Tuesday, April 14, 2009

Photos from Altered States @ Load Of Fun

Posted Originally on the City Paper website
Transmodern, Day Four: Altered States
By Alex Ebstein
Altered States, a satellite Transmodern exhibition and the latest curatorial endeavor by Jamillah James, delivers an impressive--dare-we-say all-star, both local and national--roster of video, installation, and new media artists, with a killer live performance at the opening to boot. Bringing the work of major, contemporary artists--including a video piece by the Providence-based collective Forcefield, which consists of Matt Brinkman, Jim Drain, Ara Peterson, and Leif Goldberg--into the Baltimore and Transmodern spectrum, while simultaneously highlighting local artists working in the same vein, Altered States helps to uphold the level of professionalism that the Transmodern festival has achieved with each year's manifestation.
Though unfortunately limited to the smaller, second-floor gallery at Load of Fun, James more than made due with the space's awkward, hallway layout. Projecting two larger videos and screening additional pieces on television monitors--along with three major installations by Erin Womak, a collaboration between Caitlin Williams and Sarah Milinski, and the New Jedi Order--the space is full without being overcrowded. Cohesive in its overall aesthetic and celebrating the action of making work over the idea of art as product, the exhibition is an intentional throwback to 1960s fringe, communal subcultures. A majority of the included works are collaborative projects, with the pieces by individual artists echoing the idea of a collective ceremony. Womack displays a beautifully eerie series of masks, many of which were seen in her ritual, performance/installation during last year's Transmodern festival, while Jimmy Joe Roche plays the part of a spiritualist in his video.
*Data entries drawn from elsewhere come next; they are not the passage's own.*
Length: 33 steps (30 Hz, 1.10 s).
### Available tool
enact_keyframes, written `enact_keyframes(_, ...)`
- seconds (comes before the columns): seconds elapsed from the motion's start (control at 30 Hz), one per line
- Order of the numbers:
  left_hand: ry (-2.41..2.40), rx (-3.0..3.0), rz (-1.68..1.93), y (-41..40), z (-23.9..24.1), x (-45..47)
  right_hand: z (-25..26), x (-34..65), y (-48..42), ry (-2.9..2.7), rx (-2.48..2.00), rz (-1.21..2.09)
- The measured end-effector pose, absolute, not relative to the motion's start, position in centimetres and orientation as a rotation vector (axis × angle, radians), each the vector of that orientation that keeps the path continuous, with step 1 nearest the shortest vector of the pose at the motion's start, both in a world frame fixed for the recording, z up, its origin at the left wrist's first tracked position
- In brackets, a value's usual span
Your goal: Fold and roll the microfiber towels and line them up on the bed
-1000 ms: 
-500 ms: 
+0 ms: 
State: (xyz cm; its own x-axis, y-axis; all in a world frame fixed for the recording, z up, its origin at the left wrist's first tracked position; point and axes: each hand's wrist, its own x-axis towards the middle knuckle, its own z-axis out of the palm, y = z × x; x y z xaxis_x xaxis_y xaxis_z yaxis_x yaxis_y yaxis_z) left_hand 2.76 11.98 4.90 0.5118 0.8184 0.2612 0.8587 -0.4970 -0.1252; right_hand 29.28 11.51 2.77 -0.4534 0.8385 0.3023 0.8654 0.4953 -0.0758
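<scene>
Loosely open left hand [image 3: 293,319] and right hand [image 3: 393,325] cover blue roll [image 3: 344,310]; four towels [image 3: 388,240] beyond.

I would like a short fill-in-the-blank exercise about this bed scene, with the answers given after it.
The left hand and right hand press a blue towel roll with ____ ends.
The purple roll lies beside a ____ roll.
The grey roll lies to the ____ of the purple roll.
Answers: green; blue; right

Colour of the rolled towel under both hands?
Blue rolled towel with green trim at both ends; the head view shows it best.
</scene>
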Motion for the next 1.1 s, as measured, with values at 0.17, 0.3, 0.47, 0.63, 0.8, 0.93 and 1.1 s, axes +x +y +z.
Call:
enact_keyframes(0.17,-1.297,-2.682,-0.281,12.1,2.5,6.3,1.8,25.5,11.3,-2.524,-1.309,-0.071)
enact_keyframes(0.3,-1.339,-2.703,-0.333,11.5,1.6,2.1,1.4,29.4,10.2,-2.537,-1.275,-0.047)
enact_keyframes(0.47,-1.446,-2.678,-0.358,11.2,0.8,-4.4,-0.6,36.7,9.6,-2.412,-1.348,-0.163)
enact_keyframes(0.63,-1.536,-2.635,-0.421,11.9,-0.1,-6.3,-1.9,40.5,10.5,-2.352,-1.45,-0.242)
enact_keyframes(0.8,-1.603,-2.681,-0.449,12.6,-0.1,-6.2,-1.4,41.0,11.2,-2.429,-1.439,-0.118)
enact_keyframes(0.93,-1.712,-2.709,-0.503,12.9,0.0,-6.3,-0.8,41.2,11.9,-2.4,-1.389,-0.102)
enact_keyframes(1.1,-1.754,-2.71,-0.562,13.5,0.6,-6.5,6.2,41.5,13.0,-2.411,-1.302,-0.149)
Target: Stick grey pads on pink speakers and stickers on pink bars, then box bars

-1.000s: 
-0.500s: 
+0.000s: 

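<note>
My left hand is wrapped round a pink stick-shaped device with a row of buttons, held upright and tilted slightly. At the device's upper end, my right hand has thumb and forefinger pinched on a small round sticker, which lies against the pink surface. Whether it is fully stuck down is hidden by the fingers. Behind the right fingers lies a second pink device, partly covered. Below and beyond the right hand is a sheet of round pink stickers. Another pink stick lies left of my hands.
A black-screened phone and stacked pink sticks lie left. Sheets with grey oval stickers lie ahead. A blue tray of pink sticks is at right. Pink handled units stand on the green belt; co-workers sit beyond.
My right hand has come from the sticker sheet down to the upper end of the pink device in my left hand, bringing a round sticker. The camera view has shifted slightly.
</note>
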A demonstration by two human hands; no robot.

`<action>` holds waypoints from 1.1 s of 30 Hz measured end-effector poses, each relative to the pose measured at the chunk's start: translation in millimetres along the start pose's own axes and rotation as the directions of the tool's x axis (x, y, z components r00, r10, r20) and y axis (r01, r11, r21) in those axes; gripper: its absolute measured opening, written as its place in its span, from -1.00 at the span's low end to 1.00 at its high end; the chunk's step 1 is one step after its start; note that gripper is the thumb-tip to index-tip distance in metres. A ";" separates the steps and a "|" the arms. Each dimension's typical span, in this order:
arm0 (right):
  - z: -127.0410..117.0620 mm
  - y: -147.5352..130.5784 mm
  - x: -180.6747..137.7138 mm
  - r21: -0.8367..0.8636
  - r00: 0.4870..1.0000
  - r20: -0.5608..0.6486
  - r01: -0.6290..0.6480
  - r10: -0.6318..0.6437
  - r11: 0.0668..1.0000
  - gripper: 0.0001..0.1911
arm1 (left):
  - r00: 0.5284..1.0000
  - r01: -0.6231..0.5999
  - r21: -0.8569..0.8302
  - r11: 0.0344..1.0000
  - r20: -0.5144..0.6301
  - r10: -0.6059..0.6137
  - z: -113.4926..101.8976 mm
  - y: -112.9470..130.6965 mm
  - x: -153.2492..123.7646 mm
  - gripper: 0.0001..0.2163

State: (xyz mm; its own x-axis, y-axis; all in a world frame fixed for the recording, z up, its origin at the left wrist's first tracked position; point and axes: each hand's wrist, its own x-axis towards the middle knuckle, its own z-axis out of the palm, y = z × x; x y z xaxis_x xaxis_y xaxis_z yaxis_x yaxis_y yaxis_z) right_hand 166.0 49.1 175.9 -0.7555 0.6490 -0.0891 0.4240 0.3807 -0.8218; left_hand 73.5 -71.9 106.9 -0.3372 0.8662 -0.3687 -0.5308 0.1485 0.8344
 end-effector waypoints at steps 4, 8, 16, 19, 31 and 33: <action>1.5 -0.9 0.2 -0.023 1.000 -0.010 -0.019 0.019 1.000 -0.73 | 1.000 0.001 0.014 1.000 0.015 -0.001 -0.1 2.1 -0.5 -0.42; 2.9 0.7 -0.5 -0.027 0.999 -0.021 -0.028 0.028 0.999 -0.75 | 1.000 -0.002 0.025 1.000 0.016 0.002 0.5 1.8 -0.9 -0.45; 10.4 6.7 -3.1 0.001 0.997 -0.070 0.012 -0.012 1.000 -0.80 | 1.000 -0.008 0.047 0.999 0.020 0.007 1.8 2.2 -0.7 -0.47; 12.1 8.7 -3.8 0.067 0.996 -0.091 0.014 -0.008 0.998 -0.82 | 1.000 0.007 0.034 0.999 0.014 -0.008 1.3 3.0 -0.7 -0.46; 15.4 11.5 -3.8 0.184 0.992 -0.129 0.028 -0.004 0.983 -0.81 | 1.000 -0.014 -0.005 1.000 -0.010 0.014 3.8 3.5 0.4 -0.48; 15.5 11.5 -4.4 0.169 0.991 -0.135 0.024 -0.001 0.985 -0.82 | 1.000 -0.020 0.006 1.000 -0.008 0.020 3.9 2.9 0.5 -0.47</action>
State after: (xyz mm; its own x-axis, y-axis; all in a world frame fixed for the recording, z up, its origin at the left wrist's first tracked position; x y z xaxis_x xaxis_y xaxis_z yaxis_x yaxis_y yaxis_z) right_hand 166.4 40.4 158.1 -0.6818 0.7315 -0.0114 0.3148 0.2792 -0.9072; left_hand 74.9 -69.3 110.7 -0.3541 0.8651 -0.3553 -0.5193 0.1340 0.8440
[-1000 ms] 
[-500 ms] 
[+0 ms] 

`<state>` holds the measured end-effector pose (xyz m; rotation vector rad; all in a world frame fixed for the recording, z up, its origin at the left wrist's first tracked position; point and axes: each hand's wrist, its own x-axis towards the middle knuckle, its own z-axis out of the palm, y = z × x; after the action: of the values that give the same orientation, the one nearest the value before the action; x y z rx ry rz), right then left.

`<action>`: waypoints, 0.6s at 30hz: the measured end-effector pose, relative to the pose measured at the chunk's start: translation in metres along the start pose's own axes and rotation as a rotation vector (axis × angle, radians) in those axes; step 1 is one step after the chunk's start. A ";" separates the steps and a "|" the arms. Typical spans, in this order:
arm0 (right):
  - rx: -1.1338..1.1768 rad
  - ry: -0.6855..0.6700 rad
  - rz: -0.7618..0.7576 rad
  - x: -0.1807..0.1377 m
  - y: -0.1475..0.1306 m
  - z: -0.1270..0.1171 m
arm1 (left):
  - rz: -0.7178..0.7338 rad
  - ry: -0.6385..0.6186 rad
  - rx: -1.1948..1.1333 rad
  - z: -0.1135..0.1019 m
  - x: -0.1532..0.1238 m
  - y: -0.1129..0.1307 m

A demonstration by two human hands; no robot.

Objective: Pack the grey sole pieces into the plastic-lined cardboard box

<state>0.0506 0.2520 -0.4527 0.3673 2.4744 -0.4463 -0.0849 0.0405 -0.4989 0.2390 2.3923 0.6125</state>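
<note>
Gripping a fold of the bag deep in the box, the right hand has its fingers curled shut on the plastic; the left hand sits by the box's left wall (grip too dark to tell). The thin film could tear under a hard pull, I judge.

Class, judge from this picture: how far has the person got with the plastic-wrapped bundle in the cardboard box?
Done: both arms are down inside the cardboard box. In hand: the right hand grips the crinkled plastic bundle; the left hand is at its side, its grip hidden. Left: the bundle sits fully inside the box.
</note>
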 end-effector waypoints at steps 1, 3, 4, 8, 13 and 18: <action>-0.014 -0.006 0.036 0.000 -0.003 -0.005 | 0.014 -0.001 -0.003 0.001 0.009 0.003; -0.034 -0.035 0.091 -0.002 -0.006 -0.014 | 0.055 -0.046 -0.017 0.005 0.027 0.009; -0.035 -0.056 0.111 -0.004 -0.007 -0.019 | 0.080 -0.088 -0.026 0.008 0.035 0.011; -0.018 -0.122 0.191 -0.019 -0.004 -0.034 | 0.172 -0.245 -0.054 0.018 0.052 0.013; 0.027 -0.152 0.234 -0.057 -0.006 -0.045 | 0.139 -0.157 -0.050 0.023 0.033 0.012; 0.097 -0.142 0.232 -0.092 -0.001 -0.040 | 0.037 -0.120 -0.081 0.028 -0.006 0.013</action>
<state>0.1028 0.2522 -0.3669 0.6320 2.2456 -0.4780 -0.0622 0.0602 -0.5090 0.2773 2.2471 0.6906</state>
As a whole, the video work is comprised of experimental forms and ambiguous imagery. Familiar images and symbols lose their recognition and meaning within each strange context. In watching the looping footage melt from one visual reference into the next, a greater narrative is never obvious. EMR's (Matt Bass and Dylan Mira's Extreme Mature Respect) and Forcefield's respective pieces reflect a vague communal or teamwork effort to an indeterminate end, although EMR's repetitious imagery of linking arms arguably climaxes with an unrelated explosion.

Marking the closing of Transmodern and the opening of Altered States, Sunday night's music performances were similarly themed and well-considered. Featuring the indisputably awesome line-up of the Lexie Mountain Boys, Soft Circle, and Ra Khuit Noor (a performance by Erin Womak and Ravi Binning, which exceeded the average attention span by three minutes or so). Perhaps the only blip was the inclusion of New York's Blues Control. Purposefully ambient, the band has the stage presence of an iPod, an uncomfortably sharp contrast to the upbeat energy of its fellow performers.

Despite its satellite location, Altered States pushes the Transmodern envelope and manages to capture its generally uncontainable energy in a gallery exhibition. Perhaps a glimpse into the future of the festival, and certainly a concise and digestible cross-section of the overall, four-day program, Altered States helps to establish this Baltimore institution's art-world relevance and reinforces its infinite potential. Altered States was a one-night-only event, and compelling enough to make us look forward to James' future projects.